The use of the -e or -m flag with HXLib will show all the endgroups or monomers recognizable to the program, including those user-specified ones in smiles.json.

Reading a Polymer From A File

You will notice with the second example the run time is noticable since there are several conformations being compared to make the final mol object in rdkit. Additionally, this process is not perfectly reproducible. If desired, one can load a premade .sdf, .mol or .pdb file instead of spelling out the polymer with the -m or -b flag. Polymers spelled out with the previously demonstrated methods can be converted to files as well with the -s flag. See the following section for details.

$ makePol -n 5 -r pol.mol -c SA RG LogP
           SA    LogP        RG  N                                                smi
0  370.961866  8.7707  4.076059  5  C[C@H](C[C@H](C[C@H](CCc1ccccc1)c1ccccc1)c1ccc...

Note that -n is required since the smiles is not analyzed to determine the number of monomers.

Alternative Input Methods

Custom Input

If the methods contained within this program are inadequate for the type of molecule desired, the accessory command line tool customPol may be useful. It can read Smiles, Smarts or Inchi strings and produce a .mol file that can be read for calculations with the master script.

Use the following to show instructions for this script:
customPol -h

Random Composition

The accessory script -a option of makePol can be used to interpret a ratio of monomers and develop a polymer that satisfy the user's desired monomer ratio. The monomers will be in a random order. Use the -b flag to specify the ratio of the comonomers.
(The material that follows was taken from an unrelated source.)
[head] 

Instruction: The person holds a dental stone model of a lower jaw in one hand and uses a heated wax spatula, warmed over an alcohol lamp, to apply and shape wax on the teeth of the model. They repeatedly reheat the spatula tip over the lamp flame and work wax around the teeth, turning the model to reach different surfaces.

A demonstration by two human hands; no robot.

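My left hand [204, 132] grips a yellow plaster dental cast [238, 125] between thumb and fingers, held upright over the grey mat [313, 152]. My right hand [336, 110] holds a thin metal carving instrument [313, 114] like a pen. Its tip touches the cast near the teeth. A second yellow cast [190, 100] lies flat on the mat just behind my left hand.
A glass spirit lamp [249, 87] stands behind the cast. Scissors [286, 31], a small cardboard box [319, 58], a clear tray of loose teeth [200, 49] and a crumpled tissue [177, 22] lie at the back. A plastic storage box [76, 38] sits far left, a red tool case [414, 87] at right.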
For example, the command makePol -n 20 -b 2 Styrene Vinylalcohol -a -c MV will generate a randomly ordered 20 unit-long polymer with a 2:1 ratio of Styrene to Vinylalcohol (rounded if necessry, but the actual ratios used will be shown).

Saving Polymer to File

The name or path of the file can be specified with the -s flag. Valid extentions are .mol, .pdb and .xyz. Be aware that .xyz files cannot be read back into this program.

$ makePol -n 4 -m Styrene -c MHP -v -s pol.mol
 Generating SMILES: ━━━━━━━━━━━━━━━━━━━━━━━━━━━━━━━━━━━━━━━━ 100% 0:00:00
 Optimizing Conformers: ━━━━━━━━━━━━━━━━━━━━━━━━━━━━━━━━━━━━━━━━ 100% 0:00:00
writing molecule to pol.mol
Success writing molecule to pol.mol
Saved polymer image to polymer.png
requested calculations are ['MHP']
           SA    LogP   LogP/SA  N                                               smi
0  607.669952  8.7707  0.014433  4  CC(c1ccccc1)CC(c1ccccc1)CC(c1ccccc1)CC(c1ccccc1)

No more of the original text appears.